FlyMeThrough: Human-AI Collaborative 3D Indoor Mapping with Commodity Drones

Xia Su1,2,*, Ruiqi Chen1,2,*, Jingwei Ma2, Chu Li1,2, Jon E. Froehlich1,2
1 Makeability Lab, 2 University of Washington
*Equal contribution

UIST 2025

This repo accompanies our UIST 2025 paper:

FlyMeThrough: Human-AI Collaborative 3D Indoor Mapping with Commodity Drones Xia Su, Ruiqi Chen, Jingwei Ma, Chu Li, Jon E. Froehlich In Proceedings of the 38th Annual ACM Symposium on User Interface Software and Technology (UIST ’25) Busan, Republic of Korea, September 28–October 1, 2025. DOI: 10.1145/XXXXX

FlyMeThrough pipeline

FlyMeThrough is a human-AI collaborative indoor mapping system that provides an end-to-end pipeline for transforming RGB footage of indoor drone flights to POI-infused 3D reconstructed maps of the scanned indoor spaces. FlyMeThrough contains three major technical components: SfM (Structure from Motion)-based 3D reconstruction that transforms input RGB videos to estimated camera positions of video frames as well as 3D mesh models of the indoor spaces; A human-AI collaborative annotation pipeline that enables users to efficiently annotate and locate key indoor POIs; A web interface that reviews the final results, which are 3D models with bounding boxes indicating the locations and dimensions of key indoor POIs


Installation

This project depends on two external modules: SAM2 and Depth-Pro. Please make sure both are properly installed before running this code.

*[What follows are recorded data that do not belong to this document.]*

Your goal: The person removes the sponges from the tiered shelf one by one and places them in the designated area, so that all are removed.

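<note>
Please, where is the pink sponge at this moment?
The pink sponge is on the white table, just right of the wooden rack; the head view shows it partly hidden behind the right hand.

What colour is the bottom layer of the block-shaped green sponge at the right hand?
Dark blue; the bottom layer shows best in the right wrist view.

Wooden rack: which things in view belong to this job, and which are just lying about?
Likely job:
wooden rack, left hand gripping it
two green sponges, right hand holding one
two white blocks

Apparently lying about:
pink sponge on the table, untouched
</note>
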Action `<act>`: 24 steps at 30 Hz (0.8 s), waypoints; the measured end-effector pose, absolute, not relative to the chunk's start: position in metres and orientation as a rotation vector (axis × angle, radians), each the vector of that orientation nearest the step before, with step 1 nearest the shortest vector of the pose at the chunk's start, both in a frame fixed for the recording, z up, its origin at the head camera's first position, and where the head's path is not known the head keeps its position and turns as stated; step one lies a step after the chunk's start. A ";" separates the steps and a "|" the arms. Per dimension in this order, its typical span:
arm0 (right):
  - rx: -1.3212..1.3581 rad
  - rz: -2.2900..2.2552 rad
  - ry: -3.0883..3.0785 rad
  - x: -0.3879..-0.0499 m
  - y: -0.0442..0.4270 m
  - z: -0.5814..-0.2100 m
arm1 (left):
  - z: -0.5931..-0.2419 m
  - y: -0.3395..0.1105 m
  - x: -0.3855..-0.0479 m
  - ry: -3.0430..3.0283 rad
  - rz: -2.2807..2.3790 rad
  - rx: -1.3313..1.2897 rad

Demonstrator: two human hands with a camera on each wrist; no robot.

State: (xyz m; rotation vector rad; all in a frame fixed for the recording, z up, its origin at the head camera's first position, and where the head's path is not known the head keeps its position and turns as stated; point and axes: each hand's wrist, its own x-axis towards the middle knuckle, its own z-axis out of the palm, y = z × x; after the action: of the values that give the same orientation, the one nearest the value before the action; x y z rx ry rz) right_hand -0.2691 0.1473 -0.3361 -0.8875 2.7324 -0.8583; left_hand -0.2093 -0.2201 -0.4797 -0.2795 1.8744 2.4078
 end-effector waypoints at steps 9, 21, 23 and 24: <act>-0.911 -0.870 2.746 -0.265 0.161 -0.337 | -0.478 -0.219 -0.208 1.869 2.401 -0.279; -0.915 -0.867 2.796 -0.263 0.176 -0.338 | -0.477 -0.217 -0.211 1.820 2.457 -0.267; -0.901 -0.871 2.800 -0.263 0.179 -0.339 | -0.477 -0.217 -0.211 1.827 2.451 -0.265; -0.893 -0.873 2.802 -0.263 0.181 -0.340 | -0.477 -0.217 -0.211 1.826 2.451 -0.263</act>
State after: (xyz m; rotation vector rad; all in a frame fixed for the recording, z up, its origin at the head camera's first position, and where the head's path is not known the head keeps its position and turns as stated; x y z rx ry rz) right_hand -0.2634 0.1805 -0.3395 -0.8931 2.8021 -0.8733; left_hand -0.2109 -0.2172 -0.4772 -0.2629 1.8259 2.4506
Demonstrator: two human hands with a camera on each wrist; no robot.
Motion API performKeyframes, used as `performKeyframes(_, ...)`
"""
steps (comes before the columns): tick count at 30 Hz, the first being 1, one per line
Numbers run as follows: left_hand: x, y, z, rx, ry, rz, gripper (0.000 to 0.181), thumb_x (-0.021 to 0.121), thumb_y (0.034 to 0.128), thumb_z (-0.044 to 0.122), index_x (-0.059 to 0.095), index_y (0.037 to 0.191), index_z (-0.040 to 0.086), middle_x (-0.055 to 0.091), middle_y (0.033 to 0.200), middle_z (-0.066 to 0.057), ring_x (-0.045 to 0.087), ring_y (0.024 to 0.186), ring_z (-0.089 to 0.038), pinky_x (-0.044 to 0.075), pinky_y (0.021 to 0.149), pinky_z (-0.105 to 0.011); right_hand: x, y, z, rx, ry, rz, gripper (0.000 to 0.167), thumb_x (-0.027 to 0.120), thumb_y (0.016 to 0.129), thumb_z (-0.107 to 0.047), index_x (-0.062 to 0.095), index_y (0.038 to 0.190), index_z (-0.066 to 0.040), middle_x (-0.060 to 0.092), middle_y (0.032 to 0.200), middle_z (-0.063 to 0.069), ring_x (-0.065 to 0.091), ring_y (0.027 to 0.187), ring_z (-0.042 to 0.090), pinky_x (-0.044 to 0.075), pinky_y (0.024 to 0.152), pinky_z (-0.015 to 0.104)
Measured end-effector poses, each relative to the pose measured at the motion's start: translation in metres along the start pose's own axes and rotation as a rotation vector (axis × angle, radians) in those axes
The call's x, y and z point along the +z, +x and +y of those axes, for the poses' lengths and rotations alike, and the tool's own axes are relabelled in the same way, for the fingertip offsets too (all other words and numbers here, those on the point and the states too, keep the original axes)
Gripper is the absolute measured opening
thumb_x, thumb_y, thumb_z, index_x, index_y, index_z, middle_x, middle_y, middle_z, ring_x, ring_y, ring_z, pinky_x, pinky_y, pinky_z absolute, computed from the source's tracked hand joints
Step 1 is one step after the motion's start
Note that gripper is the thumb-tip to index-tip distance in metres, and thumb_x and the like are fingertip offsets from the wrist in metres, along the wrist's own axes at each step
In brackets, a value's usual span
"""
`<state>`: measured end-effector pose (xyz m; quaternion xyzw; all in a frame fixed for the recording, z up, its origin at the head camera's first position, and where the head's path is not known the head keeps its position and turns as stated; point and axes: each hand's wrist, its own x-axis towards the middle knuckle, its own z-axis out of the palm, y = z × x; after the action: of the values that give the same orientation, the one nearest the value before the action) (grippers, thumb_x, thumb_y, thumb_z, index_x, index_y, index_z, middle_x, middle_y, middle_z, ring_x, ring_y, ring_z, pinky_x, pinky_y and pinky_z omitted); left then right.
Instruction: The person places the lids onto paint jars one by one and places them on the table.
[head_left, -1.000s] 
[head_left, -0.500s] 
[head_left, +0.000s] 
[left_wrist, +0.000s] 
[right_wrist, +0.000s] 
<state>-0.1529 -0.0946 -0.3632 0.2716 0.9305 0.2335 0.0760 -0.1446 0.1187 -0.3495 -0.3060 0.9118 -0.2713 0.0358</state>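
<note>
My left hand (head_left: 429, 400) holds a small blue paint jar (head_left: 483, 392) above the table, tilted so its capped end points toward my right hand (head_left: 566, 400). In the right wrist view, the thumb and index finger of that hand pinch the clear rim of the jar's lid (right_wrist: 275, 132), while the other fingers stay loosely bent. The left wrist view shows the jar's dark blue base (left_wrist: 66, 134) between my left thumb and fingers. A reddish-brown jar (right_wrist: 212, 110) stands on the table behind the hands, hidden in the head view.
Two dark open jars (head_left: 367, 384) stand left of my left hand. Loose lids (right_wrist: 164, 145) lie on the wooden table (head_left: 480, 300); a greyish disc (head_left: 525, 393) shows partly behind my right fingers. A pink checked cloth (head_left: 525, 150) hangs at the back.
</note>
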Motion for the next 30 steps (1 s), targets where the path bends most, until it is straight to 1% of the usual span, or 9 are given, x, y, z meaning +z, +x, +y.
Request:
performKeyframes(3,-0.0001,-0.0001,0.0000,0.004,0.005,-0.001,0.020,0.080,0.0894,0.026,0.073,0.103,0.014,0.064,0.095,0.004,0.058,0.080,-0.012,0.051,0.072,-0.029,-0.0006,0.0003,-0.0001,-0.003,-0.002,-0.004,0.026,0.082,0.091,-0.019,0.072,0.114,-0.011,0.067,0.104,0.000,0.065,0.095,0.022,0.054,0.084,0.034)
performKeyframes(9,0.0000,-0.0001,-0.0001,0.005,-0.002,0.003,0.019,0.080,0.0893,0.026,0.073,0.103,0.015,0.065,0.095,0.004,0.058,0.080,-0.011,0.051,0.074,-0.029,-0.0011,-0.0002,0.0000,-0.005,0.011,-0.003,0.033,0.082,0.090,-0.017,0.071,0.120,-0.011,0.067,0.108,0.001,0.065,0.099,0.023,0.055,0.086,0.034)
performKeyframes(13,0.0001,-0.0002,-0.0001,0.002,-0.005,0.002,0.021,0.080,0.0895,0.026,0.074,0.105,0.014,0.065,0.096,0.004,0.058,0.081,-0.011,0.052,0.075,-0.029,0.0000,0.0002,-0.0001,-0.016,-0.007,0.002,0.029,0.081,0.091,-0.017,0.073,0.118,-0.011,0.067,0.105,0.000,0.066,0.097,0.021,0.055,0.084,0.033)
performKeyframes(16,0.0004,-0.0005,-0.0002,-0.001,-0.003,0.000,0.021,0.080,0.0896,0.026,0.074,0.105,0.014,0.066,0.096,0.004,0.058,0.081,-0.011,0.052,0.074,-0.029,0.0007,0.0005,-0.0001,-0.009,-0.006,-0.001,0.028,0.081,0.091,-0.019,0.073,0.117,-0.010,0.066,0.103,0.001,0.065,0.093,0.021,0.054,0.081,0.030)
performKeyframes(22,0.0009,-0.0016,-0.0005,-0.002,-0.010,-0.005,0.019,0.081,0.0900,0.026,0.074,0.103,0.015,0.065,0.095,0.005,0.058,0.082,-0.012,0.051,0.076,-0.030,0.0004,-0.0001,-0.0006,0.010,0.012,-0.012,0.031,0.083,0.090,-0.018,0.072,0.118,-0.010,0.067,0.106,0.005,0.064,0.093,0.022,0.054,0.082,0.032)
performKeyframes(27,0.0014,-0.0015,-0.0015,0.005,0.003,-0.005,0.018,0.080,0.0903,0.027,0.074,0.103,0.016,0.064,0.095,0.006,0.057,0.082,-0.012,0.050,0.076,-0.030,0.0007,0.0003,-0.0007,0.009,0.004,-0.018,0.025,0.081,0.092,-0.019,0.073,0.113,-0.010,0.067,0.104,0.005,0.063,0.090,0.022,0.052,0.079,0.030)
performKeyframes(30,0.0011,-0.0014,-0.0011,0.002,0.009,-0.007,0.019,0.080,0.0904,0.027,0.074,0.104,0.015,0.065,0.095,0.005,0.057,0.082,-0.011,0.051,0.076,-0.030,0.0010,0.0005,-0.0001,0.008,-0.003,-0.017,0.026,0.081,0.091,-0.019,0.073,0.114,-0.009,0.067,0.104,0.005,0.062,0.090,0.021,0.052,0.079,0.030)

(If you intend to use your own depth data, however, installing Depth-Pro is not necessary. For details, please refer to Run the pipeline on a single scene — Step 3.)

We recommend creating a single virtual environment named flymethrough and installing both SAM2 and Depth-Pro inside it. Using miniconda:

conda create -n flymethrough -y python=3.10
conda activate flymethrough

The code requires python>=3.10, as well as torch>=2.5.1 and torchvision>=0.20.1. Please follow the instructions here to install both PyTorch and TorchVision dependencies. You can install on a GPU machine using:

git clone https://github.com/facebookresearch/sam2.git && cd sam2
pip install -e .

cd ..  # go back to the project root

git clone https://github.com/apple/ml-depth-pro.git && cd ml-depth-pro
pip install -e .
cd ..  # go back to the project root

If you are installing on Windows, it's strongly recommended to use Windows Subsystem for Linux (WSL) with Ubuntu.

After installing SAM2 and Depth-Pro, you also need to install the dependencies specific to this project.

pip install -r requirements.txt

Note:

  1. It's recommended to create a new Python environment via Anaconda for this installation and install PyTorch 2.5.1 (or higher) via pip following https://pytorch.org/. If you have a PyTorch version lower than 2.5.1 in your current environment, the installation command above will try to upgrade it to the latest PyTorch version using pip.
  2. The step above requires compiling a custom CUDA kernel with the nvcc compiler. If it isn't already available on your machine, please install the CUDA toolkits with a version that matches your PyTorch CUDA version.
  3. If you see a message like Failed to build the SAM 2 CUDA extension during installation, you can ignore it and still use SAM 2 (some post-processing functionality may be limited, but it doesn't affect the results in most cases).

Install Annotation and Visualization Interfaces

After installing SAM2, Depth-Pro, and this project's Python dependencies, you also need to set up the two interactive interfaces for annotation and visualization: flymethrough-annotator and flymethrough-visualization.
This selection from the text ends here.